Tesla’s new patent for its Powerpack explains how its energy storage stations can go up to 1 GWh

on April 4, 2017

As we reported yesterday, Tesla’s energy division is about to ramp up quickly with the deployment of another 50 MW/200 MWh of Powerpack projects.

In a new and updated patent application, Tesla explains how these grid-tied projects are using its Powerpacks and inverters for what the company describes as a scalable “turnkey” solution.

Tesla first applied for this patent back in September 2015, a few months after it launched ‘Tesla Energy’, and it updated it and applied again a year later when it was working on the second generation of its Powerpack.

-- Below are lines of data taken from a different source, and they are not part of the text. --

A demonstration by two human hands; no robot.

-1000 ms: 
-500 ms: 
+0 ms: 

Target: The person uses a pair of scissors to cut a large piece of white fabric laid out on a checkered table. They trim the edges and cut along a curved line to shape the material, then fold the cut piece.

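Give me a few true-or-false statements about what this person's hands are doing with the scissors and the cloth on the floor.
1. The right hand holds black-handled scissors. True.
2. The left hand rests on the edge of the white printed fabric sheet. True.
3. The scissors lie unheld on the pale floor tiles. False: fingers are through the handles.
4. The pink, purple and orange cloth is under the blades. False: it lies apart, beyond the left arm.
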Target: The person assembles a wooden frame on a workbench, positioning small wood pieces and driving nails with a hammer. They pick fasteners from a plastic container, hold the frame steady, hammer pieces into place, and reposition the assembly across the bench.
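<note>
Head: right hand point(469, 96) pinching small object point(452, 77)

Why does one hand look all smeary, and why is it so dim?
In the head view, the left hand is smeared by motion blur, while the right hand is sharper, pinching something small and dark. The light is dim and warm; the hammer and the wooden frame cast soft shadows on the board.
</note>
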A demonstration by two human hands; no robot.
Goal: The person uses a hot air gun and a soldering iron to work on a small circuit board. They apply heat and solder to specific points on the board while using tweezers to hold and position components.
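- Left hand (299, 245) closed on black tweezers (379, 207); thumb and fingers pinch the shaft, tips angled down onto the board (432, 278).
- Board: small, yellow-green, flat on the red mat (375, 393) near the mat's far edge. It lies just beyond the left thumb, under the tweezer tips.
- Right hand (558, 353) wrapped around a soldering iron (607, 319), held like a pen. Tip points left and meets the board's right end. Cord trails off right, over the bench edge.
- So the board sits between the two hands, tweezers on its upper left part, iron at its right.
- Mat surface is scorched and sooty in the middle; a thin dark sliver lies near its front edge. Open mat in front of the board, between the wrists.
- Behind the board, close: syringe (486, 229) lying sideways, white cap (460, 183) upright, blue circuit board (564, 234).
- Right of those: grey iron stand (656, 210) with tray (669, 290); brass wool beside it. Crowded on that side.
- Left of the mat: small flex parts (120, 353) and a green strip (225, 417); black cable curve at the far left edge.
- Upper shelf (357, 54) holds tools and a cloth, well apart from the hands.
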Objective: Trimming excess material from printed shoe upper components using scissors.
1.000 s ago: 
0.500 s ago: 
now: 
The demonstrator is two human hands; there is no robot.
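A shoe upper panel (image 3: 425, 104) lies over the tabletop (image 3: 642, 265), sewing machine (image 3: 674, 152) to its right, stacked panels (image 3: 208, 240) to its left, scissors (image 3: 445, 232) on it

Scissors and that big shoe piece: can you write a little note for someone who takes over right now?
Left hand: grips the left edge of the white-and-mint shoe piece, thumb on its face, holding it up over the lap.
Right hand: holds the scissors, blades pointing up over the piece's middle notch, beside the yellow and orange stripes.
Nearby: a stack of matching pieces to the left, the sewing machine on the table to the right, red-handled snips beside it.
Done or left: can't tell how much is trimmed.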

It was released publicly yesterday.

In the background of the application, Tesla explains why they focused on making the system “scalable and flexible”:

Various approaches for energy storage have been tried. Some batteries that are designed for large scale energy storage have smaller cells arranged in series and parallel. For example, some cells are arranged in parallel, and then that unit is arranged in parallel with another similar unit, and so on. This can require the system to have a disconnect and fuse, and to apply some management strategy that occurs at the high level. These systems can be configured so that they are paralleled at an electrical interface, which can make them complicated to parallel.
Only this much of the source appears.